A l’instar de cette station Eléphant Bleu, bon nombre d’exploitants n’ont pu garder qu’une seule piste HP ouverte. Mieux que rien.

Un point également mis en relief par Bertrand Heurtaux, président la société éponyme, et Jean-Christophe Rogez, responsable du réseau de franchise Éléphant Bleu. "Même en l'absence de recyclage, nos stations de lavage restituent dans le réseau d'eau potable 95 % de l'eau que nous utilisons, après un traitement adapté, souligne ce dernier. Et de toutes façons, le lavage ne représente que 0,2 % de la consommation d'eau sur le territoire".

 

Pour Patrick Koenig, le directeur commercial de Christ, les arrêtés sécheresse ont été mis en place "à l'arrache", faisant fi des stations équipées de recyclage. "En matière de sécheresse, l'Allemagne a rencontré la même problématique qu'en France mais aucune station n'a dû fermer, souligne-t-il. Il faut dire que le recyclage est obligatoire à 90 % (hormis les sites de lavage à faible consommation tel un portique installé chez un agent de marque) et le sujet est bien rentré dans les mœurs, au contraire de la France qui a toujours un peu de mal à se structurer à ce niveau".

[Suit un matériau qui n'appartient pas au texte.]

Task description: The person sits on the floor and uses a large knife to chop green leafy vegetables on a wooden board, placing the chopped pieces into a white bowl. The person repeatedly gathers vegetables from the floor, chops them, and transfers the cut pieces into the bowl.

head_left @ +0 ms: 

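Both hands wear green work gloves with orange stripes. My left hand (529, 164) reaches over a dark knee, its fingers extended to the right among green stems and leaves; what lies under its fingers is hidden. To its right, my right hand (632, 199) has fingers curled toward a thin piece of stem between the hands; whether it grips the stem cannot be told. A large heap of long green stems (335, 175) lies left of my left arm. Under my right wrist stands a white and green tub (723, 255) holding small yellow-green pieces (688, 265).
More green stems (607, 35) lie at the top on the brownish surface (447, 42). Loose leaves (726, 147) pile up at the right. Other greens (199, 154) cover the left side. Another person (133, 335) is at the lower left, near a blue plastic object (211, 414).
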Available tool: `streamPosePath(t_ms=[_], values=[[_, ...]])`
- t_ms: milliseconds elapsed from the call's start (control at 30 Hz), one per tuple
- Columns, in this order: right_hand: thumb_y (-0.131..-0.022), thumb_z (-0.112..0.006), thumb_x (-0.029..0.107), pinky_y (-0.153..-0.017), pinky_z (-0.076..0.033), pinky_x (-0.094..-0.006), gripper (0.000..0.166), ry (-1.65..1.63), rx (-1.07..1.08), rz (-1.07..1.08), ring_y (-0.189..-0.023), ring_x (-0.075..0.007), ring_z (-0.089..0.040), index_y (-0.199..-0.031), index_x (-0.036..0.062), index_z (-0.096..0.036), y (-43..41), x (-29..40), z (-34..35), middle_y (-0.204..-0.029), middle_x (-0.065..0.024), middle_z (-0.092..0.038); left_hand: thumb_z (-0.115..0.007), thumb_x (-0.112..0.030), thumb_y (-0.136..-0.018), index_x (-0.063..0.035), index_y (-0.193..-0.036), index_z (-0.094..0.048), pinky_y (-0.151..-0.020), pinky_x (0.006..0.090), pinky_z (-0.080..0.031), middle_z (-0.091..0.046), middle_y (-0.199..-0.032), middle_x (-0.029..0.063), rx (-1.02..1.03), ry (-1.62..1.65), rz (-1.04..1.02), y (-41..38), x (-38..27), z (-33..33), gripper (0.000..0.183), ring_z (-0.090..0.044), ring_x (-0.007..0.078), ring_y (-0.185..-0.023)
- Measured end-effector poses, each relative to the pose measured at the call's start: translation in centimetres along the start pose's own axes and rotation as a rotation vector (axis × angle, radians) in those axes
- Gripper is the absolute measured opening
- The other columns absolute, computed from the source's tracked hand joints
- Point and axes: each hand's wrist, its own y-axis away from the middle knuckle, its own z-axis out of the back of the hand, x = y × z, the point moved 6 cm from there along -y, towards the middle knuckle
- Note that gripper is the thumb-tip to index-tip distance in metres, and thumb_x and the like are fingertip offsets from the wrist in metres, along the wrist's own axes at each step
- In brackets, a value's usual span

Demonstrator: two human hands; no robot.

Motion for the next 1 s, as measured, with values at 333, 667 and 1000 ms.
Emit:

Défendre le côté vertueux des stations

 

Des arguments que ne dément pas le représentant d'une autre société germanique, à savoir Kärcher. Pour Giovanni Barret, chef de produit au sein du département marketing de Kärcher France, le recyclage est la principale solution pour permettre aux professionnels de poursuivre leur activité dans un cadre environnemental contrôlé. "Nous évoquions cette problématique depuis plus de 10 ans et aujourd'hui, les décisions administratives ont été prises dans l'urgence, sans aucune distinction", regrette-t-il.

 

Certes, mais le problème est complexe car pour les uns, imposer le recyclage reviendrait à condamner irrémédiablement les petits exploitants indépendants, au vu des coûts engendrés. En outre, il est plutôt recommandé pour une station neuve. Sans doute vaut-il mieux vaut défendre le côté vertueux des stations auprès des Pouvoirs publics en s'appuyant sur le fait qu'un lavage en station permet de récupérer 360 grammes de polluants par véhicule, dont 20 % d'hydrocarbures. Une chose est certaine, l'avenir du secteur est en jeu.